Posts tagged Autumn
Autumn in the Garden
Autumn-Garden-Creative-Countryside
Autumn-Garden-Creative-Countryside

Clockwise from top left: beautiful pale petals taken as a cutting from my grandma's garden; bare branches towering over the house and garden; accumulating leaves over every inch of the grass; a very healthy and happy rosemary plant; seed pods on the track leading to our house - Bella tries to eat every single one; wonderful orange berries; interesting tree bark designs; a sedum plant in its final phase of colour; the soft scented roses still going strong.

Autumn in the garden can be more vibrant and colourful than many of the summer months, and our garden has delighted us with soft pink hues, deep orange berries and the earthy colours of falling leaves and seed pods.

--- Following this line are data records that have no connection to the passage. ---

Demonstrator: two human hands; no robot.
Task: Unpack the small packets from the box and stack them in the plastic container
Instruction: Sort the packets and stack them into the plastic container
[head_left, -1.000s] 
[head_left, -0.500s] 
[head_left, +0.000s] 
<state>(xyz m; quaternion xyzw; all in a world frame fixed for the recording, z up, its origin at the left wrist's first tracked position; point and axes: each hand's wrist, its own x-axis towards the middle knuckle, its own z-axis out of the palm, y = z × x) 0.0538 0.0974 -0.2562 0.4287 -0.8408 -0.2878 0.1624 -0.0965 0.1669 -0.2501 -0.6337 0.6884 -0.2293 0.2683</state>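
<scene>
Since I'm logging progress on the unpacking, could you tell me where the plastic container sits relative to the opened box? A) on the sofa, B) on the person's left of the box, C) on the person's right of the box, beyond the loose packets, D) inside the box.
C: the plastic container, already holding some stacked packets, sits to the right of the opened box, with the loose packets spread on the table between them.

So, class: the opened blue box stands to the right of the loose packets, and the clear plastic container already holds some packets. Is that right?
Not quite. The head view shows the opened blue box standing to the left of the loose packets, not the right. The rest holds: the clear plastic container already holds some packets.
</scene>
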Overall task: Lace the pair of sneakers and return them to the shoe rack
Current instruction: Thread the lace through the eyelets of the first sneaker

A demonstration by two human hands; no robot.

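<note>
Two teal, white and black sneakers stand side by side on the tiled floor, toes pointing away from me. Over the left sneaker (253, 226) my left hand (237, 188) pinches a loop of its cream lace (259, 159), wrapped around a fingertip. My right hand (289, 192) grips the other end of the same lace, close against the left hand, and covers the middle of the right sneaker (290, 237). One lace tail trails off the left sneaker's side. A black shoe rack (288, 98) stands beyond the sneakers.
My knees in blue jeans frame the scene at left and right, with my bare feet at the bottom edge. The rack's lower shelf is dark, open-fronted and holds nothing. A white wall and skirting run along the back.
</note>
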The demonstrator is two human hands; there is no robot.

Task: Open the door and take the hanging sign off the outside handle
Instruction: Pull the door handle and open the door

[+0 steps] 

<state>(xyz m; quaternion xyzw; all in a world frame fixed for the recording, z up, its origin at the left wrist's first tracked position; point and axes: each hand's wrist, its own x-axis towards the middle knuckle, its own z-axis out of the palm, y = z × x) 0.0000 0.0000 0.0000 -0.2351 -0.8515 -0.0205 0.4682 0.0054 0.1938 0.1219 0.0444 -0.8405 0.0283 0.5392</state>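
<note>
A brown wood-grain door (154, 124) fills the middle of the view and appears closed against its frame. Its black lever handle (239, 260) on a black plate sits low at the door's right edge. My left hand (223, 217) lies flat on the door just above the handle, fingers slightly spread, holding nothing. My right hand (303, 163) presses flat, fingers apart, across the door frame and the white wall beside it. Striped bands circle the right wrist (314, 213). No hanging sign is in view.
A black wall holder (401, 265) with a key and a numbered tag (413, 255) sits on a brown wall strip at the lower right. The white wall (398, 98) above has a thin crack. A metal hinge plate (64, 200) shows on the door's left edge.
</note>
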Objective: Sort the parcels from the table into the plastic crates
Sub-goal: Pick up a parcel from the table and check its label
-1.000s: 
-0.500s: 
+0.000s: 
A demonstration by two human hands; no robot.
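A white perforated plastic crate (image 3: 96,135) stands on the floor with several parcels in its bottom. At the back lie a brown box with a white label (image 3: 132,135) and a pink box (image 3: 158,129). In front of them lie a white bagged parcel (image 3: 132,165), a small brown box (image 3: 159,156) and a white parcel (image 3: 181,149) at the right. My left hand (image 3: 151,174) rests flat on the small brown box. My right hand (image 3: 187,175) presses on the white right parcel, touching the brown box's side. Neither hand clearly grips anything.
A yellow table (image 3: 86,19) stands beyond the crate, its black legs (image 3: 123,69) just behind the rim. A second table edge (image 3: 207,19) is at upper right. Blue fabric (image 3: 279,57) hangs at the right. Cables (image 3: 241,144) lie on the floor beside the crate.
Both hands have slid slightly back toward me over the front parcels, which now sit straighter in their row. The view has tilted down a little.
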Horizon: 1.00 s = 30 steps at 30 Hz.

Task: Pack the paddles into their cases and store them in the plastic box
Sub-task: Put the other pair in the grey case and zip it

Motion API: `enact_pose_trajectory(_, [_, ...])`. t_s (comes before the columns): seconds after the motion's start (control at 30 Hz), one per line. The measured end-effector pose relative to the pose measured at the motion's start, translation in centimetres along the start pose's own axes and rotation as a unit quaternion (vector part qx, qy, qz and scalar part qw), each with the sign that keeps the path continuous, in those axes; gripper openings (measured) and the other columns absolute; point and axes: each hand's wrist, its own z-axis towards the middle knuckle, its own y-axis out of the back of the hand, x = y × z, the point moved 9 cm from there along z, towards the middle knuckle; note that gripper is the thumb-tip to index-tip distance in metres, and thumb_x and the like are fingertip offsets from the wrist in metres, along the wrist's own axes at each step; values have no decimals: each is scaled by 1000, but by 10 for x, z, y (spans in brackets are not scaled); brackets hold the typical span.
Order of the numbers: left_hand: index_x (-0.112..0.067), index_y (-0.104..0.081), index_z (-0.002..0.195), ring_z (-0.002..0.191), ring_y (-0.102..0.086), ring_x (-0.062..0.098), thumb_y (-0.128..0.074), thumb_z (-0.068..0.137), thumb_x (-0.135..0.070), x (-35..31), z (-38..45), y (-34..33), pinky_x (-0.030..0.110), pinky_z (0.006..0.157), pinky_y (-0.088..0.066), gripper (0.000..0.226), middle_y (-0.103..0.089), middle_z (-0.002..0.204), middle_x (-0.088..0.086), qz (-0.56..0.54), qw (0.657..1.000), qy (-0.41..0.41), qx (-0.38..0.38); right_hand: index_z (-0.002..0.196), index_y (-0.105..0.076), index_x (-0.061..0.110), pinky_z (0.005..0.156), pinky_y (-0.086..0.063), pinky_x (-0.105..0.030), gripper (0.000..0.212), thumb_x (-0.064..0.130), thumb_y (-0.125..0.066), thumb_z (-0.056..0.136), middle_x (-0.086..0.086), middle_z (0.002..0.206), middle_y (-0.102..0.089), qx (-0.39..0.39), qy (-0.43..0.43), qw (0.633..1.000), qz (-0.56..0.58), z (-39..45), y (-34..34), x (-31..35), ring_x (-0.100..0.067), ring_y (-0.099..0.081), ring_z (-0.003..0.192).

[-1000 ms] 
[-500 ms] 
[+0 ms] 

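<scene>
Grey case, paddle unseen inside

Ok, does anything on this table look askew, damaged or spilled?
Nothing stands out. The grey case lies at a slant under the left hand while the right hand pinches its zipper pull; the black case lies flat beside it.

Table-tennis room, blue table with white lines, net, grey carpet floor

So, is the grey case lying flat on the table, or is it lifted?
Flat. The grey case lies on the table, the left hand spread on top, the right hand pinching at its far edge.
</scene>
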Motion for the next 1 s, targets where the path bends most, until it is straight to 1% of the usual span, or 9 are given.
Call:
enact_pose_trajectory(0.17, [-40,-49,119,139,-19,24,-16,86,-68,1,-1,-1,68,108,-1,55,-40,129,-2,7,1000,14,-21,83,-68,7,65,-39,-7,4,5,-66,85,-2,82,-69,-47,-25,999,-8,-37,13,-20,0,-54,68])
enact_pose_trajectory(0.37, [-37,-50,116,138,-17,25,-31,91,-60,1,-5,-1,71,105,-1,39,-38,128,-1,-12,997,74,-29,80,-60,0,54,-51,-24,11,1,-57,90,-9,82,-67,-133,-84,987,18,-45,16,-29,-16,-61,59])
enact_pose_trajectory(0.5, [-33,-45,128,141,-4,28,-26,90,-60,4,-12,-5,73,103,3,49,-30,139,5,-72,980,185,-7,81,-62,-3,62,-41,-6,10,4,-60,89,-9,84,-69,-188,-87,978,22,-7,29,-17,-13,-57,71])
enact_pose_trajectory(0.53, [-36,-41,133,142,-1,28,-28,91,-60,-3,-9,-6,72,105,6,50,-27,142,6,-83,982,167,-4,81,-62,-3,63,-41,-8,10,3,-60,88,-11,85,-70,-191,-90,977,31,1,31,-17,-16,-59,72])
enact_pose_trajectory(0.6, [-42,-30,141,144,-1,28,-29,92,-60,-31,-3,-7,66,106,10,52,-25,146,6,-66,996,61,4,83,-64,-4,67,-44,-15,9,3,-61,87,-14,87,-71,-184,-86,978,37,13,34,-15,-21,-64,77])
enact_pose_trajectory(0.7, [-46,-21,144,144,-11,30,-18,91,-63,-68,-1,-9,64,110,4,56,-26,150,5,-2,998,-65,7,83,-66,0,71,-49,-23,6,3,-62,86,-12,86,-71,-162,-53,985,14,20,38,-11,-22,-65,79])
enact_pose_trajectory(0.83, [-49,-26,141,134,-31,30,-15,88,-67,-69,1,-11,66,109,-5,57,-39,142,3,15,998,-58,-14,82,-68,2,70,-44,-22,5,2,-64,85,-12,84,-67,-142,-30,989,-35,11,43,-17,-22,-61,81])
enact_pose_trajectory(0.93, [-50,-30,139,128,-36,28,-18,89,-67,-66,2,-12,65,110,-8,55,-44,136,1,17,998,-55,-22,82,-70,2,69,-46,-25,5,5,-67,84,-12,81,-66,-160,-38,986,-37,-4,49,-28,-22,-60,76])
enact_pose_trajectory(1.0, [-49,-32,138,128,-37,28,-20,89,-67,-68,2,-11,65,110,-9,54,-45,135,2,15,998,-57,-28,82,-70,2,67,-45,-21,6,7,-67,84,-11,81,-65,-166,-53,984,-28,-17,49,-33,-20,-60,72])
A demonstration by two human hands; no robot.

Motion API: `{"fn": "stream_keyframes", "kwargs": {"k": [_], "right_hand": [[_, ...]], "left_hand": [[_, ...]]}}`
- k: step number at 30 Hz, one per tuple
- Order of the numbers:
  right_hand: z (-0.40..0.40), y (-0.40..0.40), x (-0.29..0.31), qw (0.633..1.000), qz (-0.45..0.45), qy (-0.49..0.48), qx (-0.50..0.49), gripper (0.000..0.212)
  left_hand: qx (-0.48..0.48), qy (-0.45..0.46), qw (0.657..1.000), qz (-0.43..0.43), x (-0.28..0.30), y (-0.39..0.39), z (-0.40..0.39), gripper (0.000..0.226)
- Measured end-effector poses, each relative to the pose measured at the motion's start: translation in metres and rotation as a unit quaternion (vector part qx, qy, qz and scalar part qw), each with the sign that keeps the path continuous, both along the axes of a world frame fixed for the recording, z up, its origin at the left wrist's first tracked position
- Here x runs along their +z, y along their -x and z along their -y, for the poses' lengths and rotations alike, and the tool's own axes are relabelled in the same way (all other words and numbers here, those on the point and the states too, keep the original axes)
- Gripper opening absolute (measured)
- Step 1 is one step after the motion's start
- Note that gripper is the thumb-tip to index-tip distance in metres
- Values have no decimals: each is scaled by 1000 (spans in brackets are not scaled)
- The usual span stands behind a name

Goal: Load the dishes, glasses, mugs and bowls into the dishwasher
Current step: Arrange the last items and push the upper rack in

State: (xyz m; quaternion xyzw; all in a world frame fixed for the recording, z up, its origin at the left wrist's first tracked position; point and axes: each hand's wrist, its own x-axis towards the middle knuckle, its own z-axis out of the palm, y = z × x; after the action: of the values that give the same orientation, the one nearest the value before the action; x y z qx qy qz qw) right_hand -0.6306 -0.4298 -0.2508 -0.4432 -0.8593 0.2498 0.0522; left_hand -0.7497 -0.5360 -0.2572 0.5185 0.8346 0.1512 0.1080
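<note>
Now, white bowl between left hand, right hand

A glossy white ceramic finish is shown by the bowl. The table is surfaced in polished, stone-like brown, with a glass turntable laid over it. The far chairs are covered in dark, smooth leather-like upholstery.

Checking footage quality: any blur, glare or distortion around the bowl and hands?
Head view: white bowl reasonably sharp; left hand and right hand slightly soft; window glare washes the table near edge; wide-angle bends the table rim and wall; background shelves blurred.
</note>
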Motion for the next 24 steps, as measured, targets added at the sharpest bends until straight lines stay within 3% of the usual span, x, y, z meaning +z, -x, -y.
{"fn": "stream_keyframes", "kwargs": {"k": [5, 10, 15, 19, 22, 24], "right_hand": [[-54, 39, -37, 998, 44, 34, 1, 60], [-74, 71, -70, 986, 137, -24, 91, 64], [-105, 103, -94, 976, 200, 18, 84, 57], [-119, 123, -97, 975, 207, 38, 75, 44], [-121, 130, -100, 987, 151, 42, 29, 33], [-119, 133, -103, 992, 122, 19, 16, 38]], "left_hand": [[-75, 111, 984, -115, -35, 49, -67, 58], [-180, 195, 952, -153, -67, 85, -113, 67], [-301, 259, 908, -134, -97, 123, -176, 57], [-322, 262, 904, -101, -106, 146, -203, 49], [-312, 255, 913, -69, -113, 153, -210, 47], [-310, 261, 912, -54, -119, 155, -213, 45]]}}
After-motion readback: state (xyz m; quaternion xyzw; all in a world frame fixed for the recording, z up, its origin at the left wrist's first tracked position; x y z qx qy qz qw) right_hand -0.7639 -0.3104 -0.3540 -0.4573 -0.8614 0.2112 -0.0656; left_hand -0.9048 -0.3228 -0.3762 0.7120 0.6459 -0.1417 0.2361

If I'm honest, it's looking a little tired and neglected at the moment, and could do with the weeds being removed as well as even more raking of leaves, but in a way it's quite fitting that in the latter months of the year the garden gradually slows and evolves into a more natural, organic space.

The warmth of October has meant that flowers that normally would be long gone still remain to brighten the gloomy skies of early November, but I know that soon we will only be left with the opulent green of the holly bush and the creaking of the trees as they sway high above in the blustery gales as we approach winter.

My plans for the months ahead in the garden simply involve general tidying and upkeep, perhaps pulling out some of the plants that are past hope of resurrection, although seeing the bare frame of a plant or tree crusted in early morning frost is a sight to behold. What do you enjoy about gardens in autumn? Do you sadden as the plants fall to the ground, or embrace the new shapes that are slowly appearing?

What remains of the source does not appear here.